Last week we announced a new initiative targeted at engaging physicians by focusing directly on burden reduction. We’ve reduced some of the restrictions on critical access hospitals, around both patient care policies and physician supervision. We’re finding places to simplify things where we can– from Meaningful Use to hospital organization flexibility to paperwork reduction and revisions to our approach to the 2 Midnights policy and auditing.
Each is a small step but there’s an increasing consciousness to reduce the burden and the cost. I know big administrative and legislative priorities remain on your list and there is always more we can do. But in addressing economics, we must have a dialogue about the longer term economics and allocation of resources in rural communities.
Mostly, I’m excited about our ability to innovate together. Telemedicine has been introduced into many of the new models in the CMS Innovation Center and advancing behavioral health through telehealth has great promise. Our innovation center is expressly focused on developing opportunities for rural care providers to find the models that will define the future. That means measures, programs, and technical assistance that are specific to local needs.

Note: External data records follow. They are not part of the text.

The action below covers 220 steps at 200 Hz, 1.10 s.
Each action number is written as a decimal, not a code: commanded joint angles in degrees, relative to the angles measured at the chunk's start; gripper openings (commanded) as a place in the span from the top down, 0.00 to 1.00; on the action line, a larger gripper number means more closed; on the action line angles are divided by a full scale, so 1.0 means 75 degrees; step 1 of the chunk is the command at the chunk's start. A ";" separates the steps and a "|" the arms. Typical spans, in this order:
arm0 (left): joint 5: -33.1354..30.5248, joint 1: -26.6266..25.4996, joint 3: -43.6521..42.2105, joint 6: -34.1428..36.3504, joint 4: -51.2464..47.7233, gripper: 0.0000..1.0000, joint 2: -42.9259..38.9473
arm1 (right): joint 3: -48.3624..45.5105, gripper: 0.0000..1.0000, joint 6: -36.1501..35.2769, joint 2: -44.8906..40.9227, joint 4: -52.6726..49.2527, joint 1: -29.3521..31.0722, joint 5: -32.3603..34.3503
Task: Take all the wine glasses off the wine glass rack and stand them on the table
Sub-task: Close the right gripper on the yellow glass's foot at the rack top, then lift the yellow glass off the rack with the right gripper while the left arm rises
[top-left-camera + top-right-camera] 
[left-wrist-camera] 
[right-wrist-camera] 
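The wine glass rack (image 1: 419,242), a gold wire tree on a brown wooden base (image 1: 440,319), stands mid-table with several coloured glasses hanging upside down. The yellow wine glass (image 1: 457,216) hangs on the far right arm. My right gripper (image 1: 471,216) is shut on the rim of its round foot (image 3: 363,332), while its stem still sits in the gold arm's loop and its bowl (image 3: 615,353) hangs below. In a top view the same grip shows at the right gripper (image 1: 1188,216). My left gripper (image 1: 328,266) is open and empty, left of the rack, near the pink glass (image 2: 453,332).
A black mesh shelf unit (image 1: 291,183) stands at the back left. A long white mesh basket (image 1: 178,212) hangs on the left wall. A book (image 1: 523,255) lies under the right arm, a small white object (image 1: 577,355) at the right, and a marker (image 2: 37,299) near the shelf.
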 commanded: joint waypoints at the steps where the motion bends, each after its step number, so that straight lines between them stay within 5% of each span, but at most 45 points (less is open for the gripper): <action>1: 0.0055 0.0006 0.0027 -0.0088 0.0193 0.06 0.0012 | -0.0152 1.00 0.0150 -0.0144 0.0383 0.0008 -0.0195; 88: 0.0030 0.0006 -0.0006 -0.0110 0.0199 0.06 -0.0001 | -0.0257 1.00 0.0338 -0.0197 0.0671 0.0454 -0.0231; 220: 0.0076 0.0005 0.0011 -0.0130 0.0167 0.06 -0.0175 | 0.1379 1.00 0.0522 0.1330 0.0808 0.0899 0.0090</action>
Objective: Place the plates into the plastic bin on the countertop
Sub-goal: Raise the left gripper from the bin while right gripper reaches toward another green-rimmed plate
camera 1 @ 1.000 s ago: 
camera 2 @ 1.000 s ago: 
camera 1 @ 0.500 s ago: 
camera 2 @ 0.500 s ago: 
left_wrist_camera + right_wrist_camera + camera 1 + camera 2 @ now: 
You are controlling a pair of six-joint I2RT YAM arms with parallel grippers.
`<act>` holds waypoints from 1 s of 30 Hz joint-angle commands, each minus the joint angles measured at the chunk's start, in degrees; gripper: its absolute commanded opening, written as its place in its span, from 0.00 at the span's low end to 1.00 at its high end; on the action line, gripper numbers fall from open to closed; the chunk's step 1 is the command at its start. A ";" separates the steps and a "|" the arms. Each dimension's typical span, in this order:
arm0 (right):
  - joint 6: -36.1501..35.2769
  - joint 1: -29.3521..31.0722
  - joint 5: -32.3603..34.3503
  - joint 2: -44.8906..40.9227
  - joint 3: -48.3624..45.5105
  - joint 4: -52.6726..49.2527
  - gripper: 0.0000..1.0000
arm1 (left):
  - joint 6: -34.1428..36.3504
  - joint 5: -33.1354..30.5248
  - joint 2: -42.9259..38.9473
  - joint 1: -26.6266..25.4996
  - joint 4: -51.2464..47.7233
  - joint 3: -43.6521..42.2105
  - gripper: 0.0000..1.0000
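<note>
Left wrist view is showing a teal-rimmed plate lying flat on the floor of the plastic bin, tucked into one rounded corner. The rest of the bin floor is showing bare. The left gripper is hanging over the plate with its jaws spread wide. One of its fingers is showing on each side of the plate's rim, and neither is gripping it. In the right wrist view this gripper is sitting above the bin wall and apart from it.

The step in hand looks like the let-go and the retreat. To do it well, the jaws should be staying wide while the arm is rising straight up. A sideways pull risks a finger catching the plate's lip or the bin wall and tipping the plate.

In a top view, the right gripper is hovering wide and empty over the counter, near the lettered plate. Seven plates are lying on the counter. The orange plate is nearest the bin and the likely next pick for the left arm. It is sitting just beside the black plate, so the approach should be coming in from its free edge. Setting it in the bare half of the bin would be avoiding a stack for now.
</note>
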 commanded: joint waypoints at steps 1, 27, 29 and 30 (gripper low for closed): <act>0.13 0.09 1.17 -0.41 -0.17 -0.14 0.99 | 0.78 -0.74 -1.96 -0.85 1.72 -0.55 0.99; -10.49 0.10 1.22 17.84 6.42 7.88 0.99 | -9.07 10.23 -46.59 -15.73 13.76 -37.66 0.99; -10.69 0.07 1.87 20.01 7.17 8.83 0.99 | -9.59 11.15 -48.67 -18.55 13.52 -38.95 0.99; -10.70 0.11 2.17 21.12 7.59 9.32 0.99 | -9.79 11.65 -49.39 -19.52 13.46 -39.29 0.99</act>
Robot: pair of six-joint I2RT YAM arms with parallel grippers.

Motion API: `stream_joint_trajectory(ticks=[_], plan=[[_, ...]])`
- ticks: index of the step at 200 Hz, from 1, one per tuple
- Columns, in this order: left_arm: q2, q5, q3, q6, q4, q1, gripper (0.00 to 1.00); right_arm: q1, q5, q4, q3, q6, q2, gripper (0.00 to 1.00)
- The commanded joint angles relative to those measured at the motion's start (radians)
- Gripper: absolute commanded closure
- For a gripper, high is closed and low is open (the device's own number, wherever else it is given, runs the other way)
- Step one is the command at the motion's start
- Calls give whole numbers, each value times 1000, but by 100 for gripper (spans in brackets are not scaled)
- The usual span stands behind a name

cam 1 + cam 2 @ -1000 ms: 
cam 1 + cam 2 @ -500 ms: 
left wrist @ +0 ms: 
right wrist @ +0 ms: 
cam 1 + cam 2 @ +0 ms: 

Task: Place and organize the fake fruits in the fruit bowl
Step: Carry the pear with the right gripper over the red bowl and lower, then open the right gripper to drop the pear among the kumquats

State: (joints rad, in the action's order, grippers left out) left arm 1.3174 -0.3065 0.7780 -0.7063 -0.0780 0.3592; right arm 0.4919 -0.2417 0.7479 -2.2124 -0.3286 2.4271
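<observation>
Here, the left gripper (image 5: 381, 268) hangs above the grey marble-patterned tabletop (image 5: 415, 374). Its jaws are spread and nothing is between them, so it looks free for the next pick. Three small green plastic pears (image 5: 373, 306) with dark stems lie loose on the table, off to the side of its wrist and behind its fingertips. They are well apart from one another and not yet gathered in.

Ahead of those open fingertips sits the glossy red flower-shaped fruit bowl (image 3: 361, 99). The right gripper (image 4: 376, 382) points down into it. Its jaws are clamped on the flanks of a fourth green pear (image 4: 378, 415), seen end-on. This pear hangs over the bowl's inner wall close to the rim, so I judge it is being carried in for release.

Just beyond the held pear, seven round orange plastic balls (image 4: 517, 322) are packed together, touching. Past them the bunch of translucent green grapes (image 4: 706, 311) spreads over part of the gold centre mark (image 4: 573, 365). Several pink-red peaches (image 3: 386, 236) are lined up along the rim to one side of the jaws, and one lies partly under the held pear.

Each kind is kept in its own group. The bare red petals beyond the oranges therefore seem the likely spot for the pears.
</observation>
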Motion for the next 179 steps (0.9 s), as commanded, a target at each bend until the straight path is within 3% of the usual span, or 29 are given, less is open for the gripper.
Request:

The ACO Investment Model was designed to help rural communities move down a path receiving better payment for delivering better healthcare — undoubtedly the key to managing through our economic challenges. In this rural-oriented model, we prepay shared savings to ACOs in rural areas – an oxymoron, but a clear acknowledgement that you need to invest when that’s not always easy and a sign of our willingness to invest along with you.
And in a report we released this morning indicates, for those rural hospitals that participate in value based initiatives, the results reflect many of the strengths we know are in these communities– rural hospitals perform better than urban counterparts and better on a host of safety measures.
And the Innovation Center is the key to unlocking more flexibility and finding and testing new ways at approaching opportunities to innovate. We invite your ideas so we can test them, pay for them, and grow what works. It’s what allows us to be nimble and invest alongside you.
We understand that all Americans deserve the best of the American health care system and that means tailoring solutions to the needs we see together.
And we are excited. I can tell you that the Rural Council has brought out the passion that exists all across CMS and HHS – especially HRSA- for rural health care. The “rural road show” that John leads in the Northwest every year and the various other things that are regions do represent our desire first to listen and understand; second, to work together with you on policy responses. Our commitment is to listen and respond and make sure there is a visible, vocal forum for the issues that matter to you.
As I close I want to extend my deep appreciation for the leadership that Secretary Burwell and Acting Deputy Secretary Mary Wakefield provide. Both growing up in rural towns, in different parts of the country, they carry that responsibility in to every decision that is made across HHS.
And while she could not be here today, the Secretary did record this welcome video for us to watch right now.
Thank you. Enjoy the day. And I can’t wait to hear what comes out of today and the listening sessions to follow.